Outro ramo tradicional nas regiões portuárias e que perdeu fôlego com o fim do polo naval foi o meretrício. As lâmpadas vermelhas que se sucediam ao redor do porto são cada vez mais raras e discretas. A clientela já havia escasseado com a automação dos terminais, que reduziu sobremaneira o tempo de permanência dos navios e, por consequência, as horas de folga da tripulação. Antes, era comum marujos e executivos estrangeiros jogando para o alto notas de dólar e euro em festas com moças locais.
— Vinha até 60 gringos por noite, a casa faturava R$ 70 mil, R$ 80 mil. Hoje uma noite boa dá R$ 10 mil. Agora eles ficam menos tempo em terra e antes de mais nada querem comprar chocolate Garoto e chinelos Havaianas para só depois virem se divertir com as meninas – conta Francine Braga, 36 anos e que há 19 administra uma boate, gerenciando garotas poliglotas que cobram US$ 100 por programa.
Sucessivas jornadas ao volante
Das prostitutas aos empresários, dos estivadores aos executivos, do prático ao varredor, em meio à toda diversidade humana que orbita o único porto marítimo do Rio Grande do Sul, nenhum personagem é tão onipresente como o caminhoneiro. Varando dias e noites ao redor dos navios e armazéns, num movimento cíclico que castiga o asfalto para sustentar a economia, muitas vezes à margem da riqueza que transporta.
No final da manhã da última Sexta-feira Santa, Sidnei Borges Messones, 56 anos, se preparava para mais uma jornada ao volante do Alfa Romeu 1963 com o qual conduz fertilizantes para um armazém a 700 metros do cais.

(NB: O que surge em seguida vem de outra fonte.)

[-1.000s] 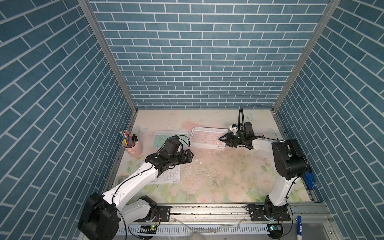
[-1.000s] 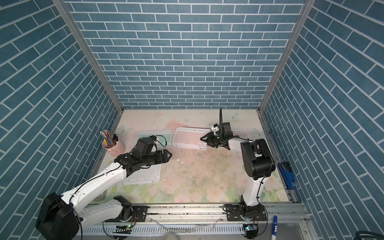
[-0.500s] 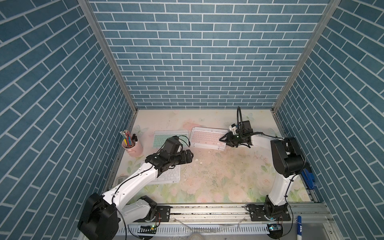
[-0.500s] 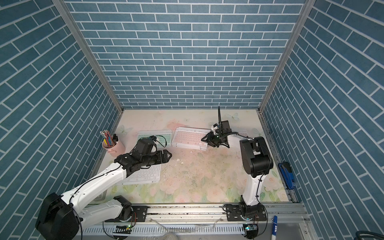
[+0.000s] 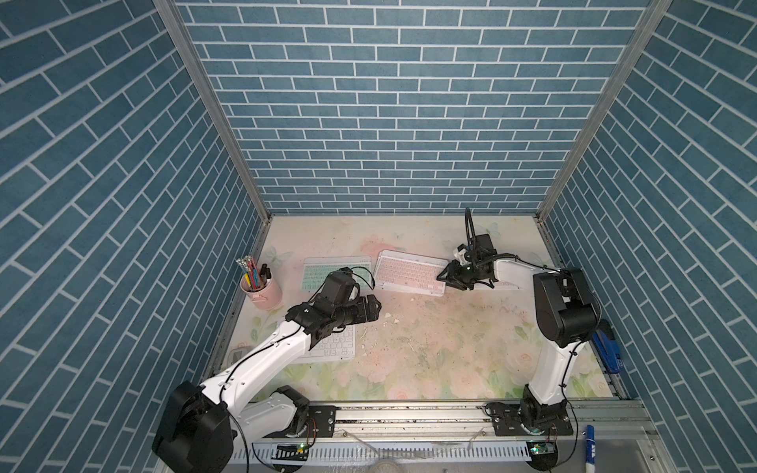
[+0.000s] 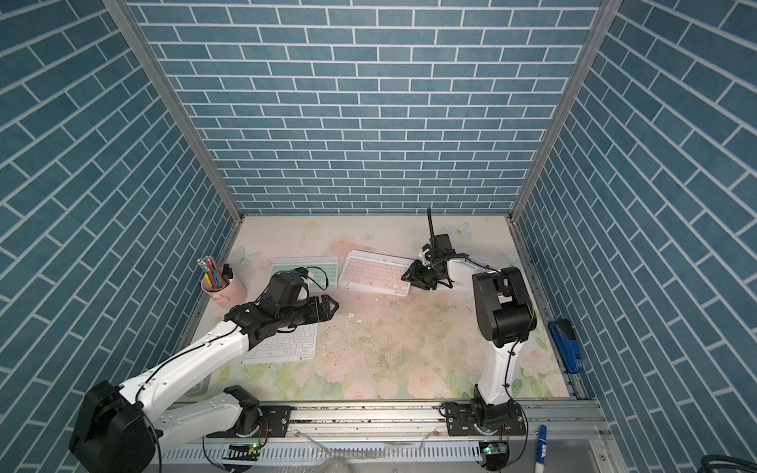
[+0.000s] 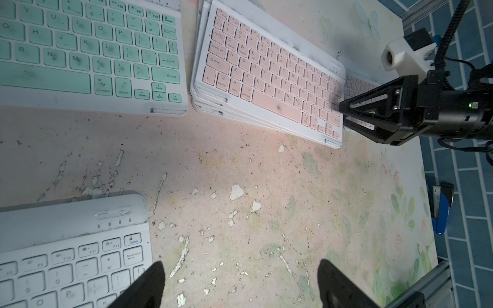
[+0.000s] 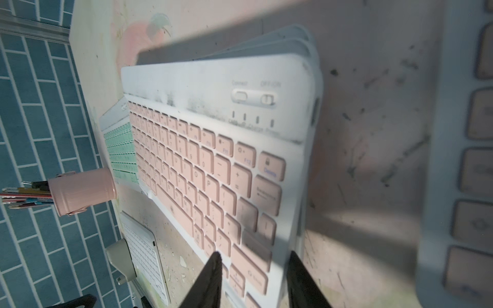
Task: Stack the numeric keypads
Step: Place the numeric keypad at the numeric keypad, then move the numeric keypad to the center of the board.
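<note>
On table [image 5: 430, 348], three stacked keypads [image 5: 409, 274], three single; left jaws released, right jaws unclear.

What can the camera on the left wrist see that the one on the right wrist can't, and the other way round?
Only the left wrist camera shows the blue stapler beside the table and the left claw, open over bare tabletop. Only the right wrist camera shows the pink pencil cup. Both show the pile of pink keyboards, the green keyboard, the white keyboard and the right claw at the pile's edge, though the right wrist camera catches just its two fingertips.
</note>
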You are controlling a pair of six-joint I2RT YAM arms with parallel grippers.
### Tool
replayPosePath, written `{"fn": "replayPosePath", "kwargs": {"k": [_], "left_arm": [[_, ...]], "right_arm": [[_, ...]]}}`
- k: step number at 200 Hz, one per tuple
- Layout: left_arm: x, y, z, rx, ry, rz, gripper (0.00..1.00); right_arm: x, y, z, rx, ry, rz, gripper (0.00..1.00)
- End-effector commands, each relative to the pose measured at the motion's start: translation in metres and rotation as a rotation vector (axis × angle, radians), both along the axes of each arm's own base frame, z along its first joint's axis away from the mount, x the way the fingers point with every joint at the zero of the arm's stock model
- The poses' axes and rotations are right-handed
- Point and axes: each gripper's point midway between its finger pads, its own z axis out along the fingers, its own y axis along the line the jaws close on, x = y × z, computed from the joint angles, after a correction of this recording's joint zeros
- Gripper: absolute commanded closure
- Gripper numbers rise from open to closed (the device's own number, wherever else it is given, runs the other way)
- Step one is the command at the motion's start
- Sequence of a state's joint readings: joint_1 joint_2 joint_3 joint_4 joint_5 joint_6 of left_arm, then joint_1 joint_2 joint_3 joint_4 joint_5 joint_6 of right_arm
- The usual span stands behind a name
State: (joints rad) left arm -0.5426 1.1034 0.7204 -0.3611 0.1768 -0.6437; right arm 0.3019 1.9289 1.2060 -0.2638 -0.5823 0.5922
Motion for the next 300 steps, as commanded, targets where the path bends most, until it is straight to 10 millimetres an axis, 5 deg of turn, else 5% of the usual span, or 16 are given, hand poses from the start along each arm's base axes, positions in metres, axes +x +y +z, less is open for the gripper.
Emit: {"fn": "replayPosePath", "kwargs": {"k": [1,45,109,166,249,300], "left_arm": [[-0.002,0.006,-0.003,0.007,-0.001,0.015,0.1],[-0.004,0.009,-0.001,0.016,-0.005,0.02,0.1],[-0.007,0.012,-0.005,0.057,-0.003,-0.001,0.1],[-0.005,0.008,-0.005,0.06,-0.003,-0.015,0.1],[-0.001,0.007,-0.006,0.072,-0.007,-0.017,0.1],[0.001,0.003,-0.011,0.067,0.004,-0.021,0.1]], "right_arm": [[0.005,-0.005,-0.001,-0.057,-0.02,0.023,0.59],[0.008,-0.02,0.007,-0.149,-0.056,0.013,0.59],[0.015,-0.09,0.021,-0.347,-0.124,-0.106,0.61],[0.041,-0.143,0.0,-0.467,-0.086,-0.191,0.63],[0.07,-0.159,-0.024,-0.536,-0.053,-0.195,0.65],[0.052,-0.16,-0.047,-0.552,0.017,-0.166,0.65]]}}
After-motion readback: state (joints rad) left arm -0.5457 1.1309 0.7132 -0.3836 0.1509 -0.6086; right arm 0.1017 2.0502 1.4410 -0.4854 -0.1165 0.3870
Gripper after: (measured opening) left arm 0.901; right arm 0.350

— Comecei às três da tarde de e só parei agora, às oito e meia da manhã. Entrei 11 vezes no porto. Daqui a pouco vou de novo. O navio tem 6 mil toneladas, recém levamos duas. Mas não posso me queixar. Comprei casa e carro fazendo isso. Não tem serviço melhor para ganhar dinheiro do que no porto, embora às vezes a gente é quem fica com menos — resigna-se Messones, que recebe R$ 2,43 por tonelada transportada.